Given what he was carrying he could hardly travel back to where he was staying by taxi, and in any case, he knew that the police would soon be questioning cab drivers who had picked up late-night fares in the vicinity of the theatre. He would have to return on foot. But he had no sooner started on his journey when he discovered that the effort might be beyond him.
Barely halfway along the footbridge he had used earlier to cross the Thames on his way to the theatre, he had to pause to rest and, finding the long pedestrian way virtually deserted, he dropped both the head and the two swords into the river. The swords would sink while the head would be borne away downstream and quite likely never be found.

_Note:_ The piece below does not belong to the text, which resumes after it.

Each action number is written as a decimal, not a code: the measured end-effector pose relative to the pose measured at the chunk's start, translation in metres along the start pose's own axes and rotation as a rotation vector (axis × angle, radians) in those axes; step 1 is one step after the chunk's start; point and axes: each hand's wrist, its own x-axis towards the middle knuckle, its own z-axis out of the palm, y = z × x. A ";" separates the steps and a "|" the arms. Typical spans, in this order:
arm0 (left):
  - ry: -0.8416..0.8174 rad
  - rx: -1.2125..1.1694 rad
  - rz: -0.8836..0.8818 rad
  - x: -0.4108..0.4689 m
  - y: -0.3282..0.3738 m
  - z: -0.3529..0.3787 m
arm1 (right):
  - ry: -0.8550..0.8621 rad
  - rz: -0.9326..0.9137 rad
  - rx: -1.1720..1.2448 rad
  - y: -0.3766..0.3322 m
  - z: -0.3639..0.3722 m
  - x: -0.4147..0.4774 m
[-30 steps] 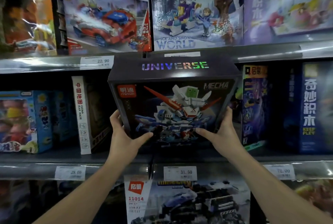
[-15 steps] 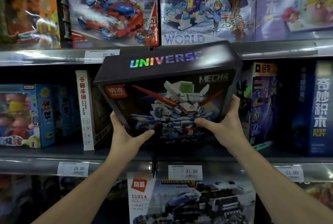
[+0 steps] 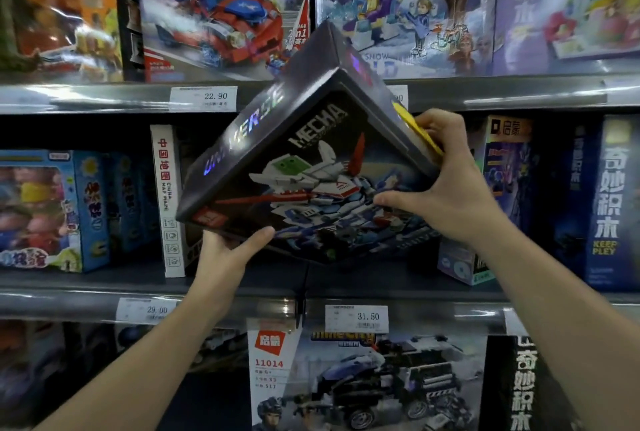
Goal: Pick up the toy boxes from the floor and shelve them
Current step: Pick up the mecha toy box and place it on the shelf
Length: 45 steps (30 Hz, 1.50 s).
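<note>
A black toy box (image 3: 311,167) printed "UNIVERSE" and "MECHA" with a white robot hangs in front of the middle shelf (image 3: 242,286), turned steeply so one corner points up. My left hand (image 3: 228,252) grips its lower left corner, thumb on the front face. At the box's right side my right hand (image 3: 446,181) holds on, thumb on the front and fingers curled over the side panel. The box covers the gap in the middle shelf behind it.
A white map box (image 3: 168,202) stands left of the gap, and a blue cartoon box (image 3: 52,212) sits further left. Dark blue boxes (image 3: 609,202) fill the right. Upper shelf (image 3: 104,98) carries a red car box (image 3: 221,14) and a snow-scene box (image 3: 408,7). A police truck box (image 3: 363,385) sits below.
The box was level a second ago; both hands have rotated it clockwise so its right end has risen. The view has shifted slightly downward and left.
</note>
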 end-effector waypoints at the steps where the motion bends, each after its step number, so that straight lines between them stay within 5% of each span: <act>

When he had crossed the bridge earlier, he had come from the direction of the Houses of Parliament – familiar to him from photographs he had seen – and he set out to retrace his tracks, moving more slowly now and feeling the pain in his side growing sharper all the time. His jacket and the shirt and sweater he wore beneath it were all soaked in blood. Although he could see the glowing eye of Big Ben drawing closer, he had not yet reached the end of the long stretch of road flanking the river when he knew for a certainty that he would not have the strength to complete his journey.